Pipette 0, 1.00, 2.00, 4.00, 6.00, 8.00, 10.00 mL of silicon dioxide standard solution (4.8.3) or 0, 1.00, 2.00, 4.00, 6.00, 8.00 mL of silicon dioxide standard solution (4.8.2) into a 100 mL volumetric flask pre-filled with 10 mL of hydrochloric acid (4.3), add 8 mL of anhydrous ethanol (4.7), dilute to 50 mL with water, and mix well. The following operations are carried out according to 7.4.2 to 7.4.4, and the absorbance is measured with the reagent blank as the reference. Draw the working curve with the amount of silicon dioxide as the horizontal axis and the absorbance as the vertical axis. 8 Description of analysis results
Calculate the mass percentage of silicon dioxide according to formula (1): m·V
SiO, (%) =
Volume of stock solution, mL;
Wherein, V—
Vi—volume of the stock solution, mL,
mi——amount of silicon dioxide found from the working curve, g; m
9 Allowable difference
Sample amount.
The difference between two independent analysis results in the laboratory and the difference between the analysis results of two laboratories should not be greater than the corresponding allowable difference listed in Table 2. For the sample of metallurgical lime, no allowable difference requirement between laboratories is required. Table 2
Silicon dioxide content
0. 05 ~0. 20
>0.20~0.50
>0.50~1.00
>1. 00~~2. 00
>2. 00 ~ 4. 00
10Method Summary
Part II
Permissible difference within the laboratory
Perfluoric acid dehydration weight method
Permissible difference between laboratories
The sample is burned at high temperature, decomposed by hydrochloric acid, and dehydrated by adding perchloric acid evaporation tube smoke, filtered, burned and weighed. Impure silicon dioxide is treated with hydrofluoric acid and sulfuric acid to volatilize and remove silicon in the form of silicon tetrafluoride, and burned again. The silicon dioxide content is calculated from the mass difference before and after the hydrofluoric acid treatment. 46
11 Reagents
11.1 Hydrochloric acid (1+1).
11.2 Hydrochloric acid (5+95).
11.3 Perchloric acid (o1.67 g/mL).
11.4 Sulfuric acid (p 1. 84 g/ml.).
11.5 Hydrofluoric acid (p1.13 g/mL).
12 Instruments
GB/T3286.2—1998
In the analysis, only common laboratory instruments and equipment shall be used. 13 Sample preparation
Prepare the sample in accordance with GB/T2007.2.
13.1 The sample shall be processed to a particle size of less than 0.125 mm. 13.2 Before analysis, dry the limestone and dolomite samples at 105-110℃ for 2h and cool them in a desiccator to room temperature. 13.3 The preparation of metallurgical lime samples should be carried out quickly. After preparation, the samples are immediately placed in ground-mouth bottles or plastic bags and sealed, and stored in a desiccator. The samples are not dried before analysis.
14 Analysis steps
14.1 Sample quantity
Weigh 1.00g of sample to the nearest 0.0001g. For metallurgical lime samples, the sample should be weighed quickly. 14.2 Blank test
Carry out a blank test with the sample.
14.3 Determination
14.3.1 Place the sample (14.1) evenly in platinum. Place the platinum crucible in a high-temperature furnace with a furnace temperature below 300℃ and cover it with a platinum cover, leaving a gap between the platinum and the platinum cover. Gradually raise the furnace temperature to 1000℃ and keep it at this temperature for 30min. Take out the platinum and platinum and cool it down.

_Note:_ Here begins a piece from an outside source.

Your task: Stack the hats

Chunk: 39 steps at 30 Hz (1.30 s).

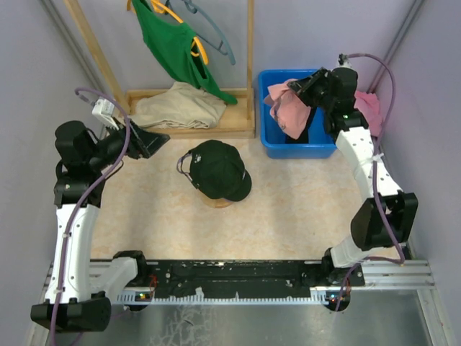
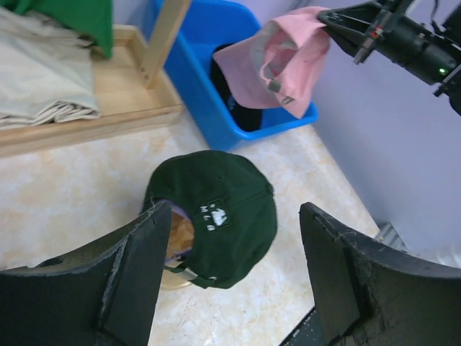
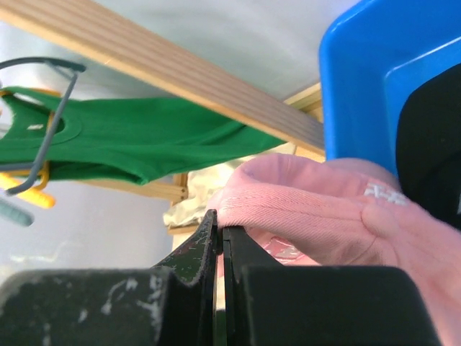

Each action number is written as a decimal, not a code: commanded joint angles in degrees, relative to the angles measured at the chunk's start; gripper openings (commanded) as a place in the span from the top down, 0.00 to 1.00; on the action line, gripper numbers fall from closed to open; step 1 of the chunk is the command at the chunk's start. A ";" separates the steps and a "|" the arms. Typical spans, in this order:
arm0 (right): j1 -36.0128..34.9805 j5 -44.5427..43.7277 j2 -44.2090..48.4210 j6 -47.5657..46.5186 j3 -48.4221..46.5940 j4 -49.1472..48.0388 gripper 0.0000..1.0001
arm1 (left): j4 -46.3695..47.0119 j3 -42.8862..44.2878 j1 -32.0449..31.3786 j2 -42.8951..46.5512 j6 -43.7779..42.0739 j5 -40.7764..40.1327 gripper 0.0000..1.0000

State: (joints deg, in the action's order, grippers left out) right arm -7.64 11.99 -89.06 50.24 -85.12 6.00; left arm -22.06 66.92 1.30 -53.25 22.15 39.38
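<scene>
A black cap (image 1: 217, 170) with a small white logo sits mid-table on a low wooden stand, and a lavender edge (image 2: 174, 211) shows under its back opening. My left gripper (image 1: 150, 137) is open and empty, hovering left of the cap; the left wrist view shows the black cap (image 2: 230, 205) below the open jaws. My right gripper (image 1: 299, 85) is shut on the brim edge of the pink cap (image 1: 289, 109), which hangs above the blue bin (image 1: 274, 144). The right wrist view shows the pink cap (image 3: 324, 209) pinched. Another black cap (image 3: 432, 144) lies in the bin.
A wooden rack (image 1: 238, 122) at the back holds a beige cloth (image 1: 176, 108). A green shirt (image 1: 176, 43) hangs on a hanger above it. A bright pink cloth (image 1: 369, 107) lies right of the bin. Purple walls close in both sides.
</scene>
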 commanded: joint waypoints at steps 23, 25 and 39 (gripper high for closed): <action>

Note: The ignition residue after the determination of ignition loss can also be used as the test sample for this method. The following operations are carried out according to 14.3.2 to 14.3.7. 14.3.2 Use a small amount of water and hydrochloric acid (11.1) to transfer the ignition residue in the platinum crucible to a 300mL beaker, and wash the platinum and platinum cover. Cover with table III, slowly add 60mL hydrochloric acid (11.1), and heat the test solution to boiling. Cool slightly, rinse table III and the wall of the cup with water, and add 20mL perfluoric acid (11.3).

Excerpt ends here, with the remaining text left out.